With this in mind, investors looking for a speculative play with potential high-upside should be keeping an eye on Zalicus (ZLCS) over the next few weeks for the results of the company's SYNERGY Phase II trial. Zalicus is a company with a rich history of partnerships with Big Pharma, and an intriguing potential entrant into the $14B rheumatoid arthritis market. Despite this, ZLCS's enterprise value is well below $100M. Whether it stays that low for much longer will depend significantly on soon-to-be released clinical trial data. Zalicus' lead drug candidate, Synavive, has demonstrated anti-inflammatory effects, rapid onset of action and excellent safety profiles in clinical studies to date. The results of SYNERGY, a Phase II clinical trial of Synavive, in patients with moderate-to-severe rheumatoid arthritis are expected to be available in Q3 2012, potentially as soon as mid-August. This analysis will focus on this trial and the potential market implications of positive data.

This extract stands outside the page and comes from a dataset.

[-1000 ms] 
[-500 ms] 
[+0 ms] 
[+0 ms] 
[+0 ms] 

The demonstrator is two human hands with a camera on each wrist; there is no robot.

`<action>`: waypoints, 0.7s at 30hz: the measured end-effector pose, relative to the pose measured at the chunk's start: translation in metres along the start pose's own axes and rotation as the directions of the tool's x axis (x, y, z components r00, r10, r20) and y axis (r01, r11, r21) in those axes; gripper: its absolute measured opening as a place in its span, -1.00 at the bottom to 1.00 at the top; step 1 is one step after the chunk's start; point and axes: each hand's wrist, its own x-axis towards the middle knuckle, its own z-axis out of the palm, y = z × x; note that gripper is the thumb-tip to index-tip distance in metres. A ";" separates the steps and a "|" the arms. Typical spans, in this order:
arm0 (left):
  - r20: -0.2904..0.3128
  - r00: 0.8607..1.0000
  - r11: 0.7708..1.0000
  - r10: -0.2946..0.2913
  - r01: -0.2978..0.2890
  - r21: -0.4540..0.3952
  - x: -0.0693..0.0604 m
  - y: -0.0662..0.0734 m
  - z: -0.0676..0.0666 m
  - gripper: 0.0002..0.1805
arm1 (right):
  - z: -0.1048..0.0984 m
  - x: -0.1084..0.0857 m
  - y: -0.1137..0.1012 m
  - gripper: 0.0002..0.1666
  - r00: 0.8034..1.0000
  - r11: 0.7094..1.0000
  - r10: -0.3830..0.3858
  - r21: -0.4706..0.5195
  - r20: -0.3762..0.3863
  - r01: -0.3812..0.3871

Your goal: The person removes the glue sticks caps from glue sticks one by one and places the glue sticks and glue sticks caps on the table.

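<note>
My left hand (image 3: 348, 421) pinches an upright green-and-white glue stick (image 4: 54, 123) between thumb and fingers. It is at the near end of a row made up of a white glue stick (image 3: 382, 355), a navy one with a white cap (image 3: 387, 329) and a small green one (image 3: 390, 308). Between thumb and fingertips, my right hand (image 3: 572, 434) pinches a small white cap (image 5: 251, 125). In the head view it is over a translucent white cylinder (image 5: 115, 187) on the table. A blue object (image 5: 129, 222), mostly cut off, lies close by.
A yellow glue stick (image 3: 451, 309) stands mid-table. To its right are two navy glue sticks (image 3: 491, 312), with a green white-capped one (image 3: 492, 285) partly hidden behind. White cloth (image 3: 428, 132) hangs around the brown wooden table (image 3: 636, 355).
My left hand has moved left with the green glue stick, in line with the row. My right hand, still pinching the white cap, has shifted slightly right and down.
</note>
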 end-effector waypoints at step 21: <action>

Synavive: Version 2.0 of a leading anti-inflammatory
Zalicus' leading therapeutic candidate Synavive is a combination therapy comprised of the cardiovascular agent dipyridamole and a low dose of the corticosteroid prednisolone. Prednisolone is in a class of drugs called glucocorticoids, which are a mainstay of anti-inflammatory therapy. Prednisolone prevents the release of substances in the body that cause inflammation and is prescribed to treat a wide range of conditions including rheumatoid arthritis, allergic and respiratory disorders, and psoriasis. Though it is a popular and potent anti-inflammatory therapy, significant adverse effects have limited its therapeutic potential. Prednisolone use is associated with mild to severe side effects including psychiatric issues, insomnia, sodium retention, weight gain, increased appetite, stomach ulcers, glaucoma, cataract, elevated blood sugar, and high blood pressure. These side effects occur more frequently with high-dose or prolonged use of prednisolone.

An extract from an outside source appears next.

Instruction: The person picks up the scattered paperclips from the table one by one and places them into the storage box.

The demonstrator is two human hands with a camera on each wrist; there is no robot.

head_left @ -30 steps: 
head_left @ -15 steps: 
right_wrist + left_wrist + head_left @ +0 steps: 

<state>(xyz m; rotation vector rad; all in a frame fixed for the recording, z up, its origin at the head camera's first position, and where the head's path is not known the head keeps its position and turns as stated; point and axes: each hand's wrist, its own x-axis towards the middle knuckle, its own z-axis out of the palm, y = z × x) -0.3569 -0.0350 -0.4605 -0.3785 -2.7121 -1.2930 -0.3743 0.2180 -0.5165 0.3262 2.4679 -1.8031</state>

Novel Combination Therapy. In order to increase the therapeutic potential of prednisolone, Zalicus pursued a novel multi-component therapeutic approach. In this approach, an enhancing agent (here dipyridamole) was used to sensitize immune cells specifically to the effects of low-dose prednisolone, by modulating relevant signaling pathways. This amplification of the anti-inflammatory effect does not extend to prednisolone's adverse side effects. The synergistic combination therapy of Synavive selectively amplifies the anti-inflammatory activity of low dose prednisolone in immune cells without modulating non-immune signaling pathways mediating glucocorticoid-associated toxicity. Thus, Synavive is designed to enhance or amplify the efficacy of prednisolone without incurring the adverse side effects that plague high-dose prednisolone therapy, a potentially game-changing development in the field of arthritis treatment.
Market competitive landscape
In the SYNERGY clinical trial, Synavive was tested for the indication of Rheumatoid arthritis (RA), which is a chronic, inflammatory disease that causes pain, swelling, and loss of functions primarily in the joints. It affects 1% of the world's population across all ages, although onset occurs most often between 40 and 50. In the US, it is estimated that 1.3 million people, or roughly 0.6% of the US population, suffer from RA. In 2010, the total worldwide pharmaceutical market for RA drugs was in excess of $14B. In addition, previous Synavive clinical trials also targeted hand and knee osteoarthritis (OA), which affects an even larger population of nearly 27 million Americans. With an estimated 28 million Americans affected with either OA or RA, the potential market size for a broadly efficacious Synavive would be substantial.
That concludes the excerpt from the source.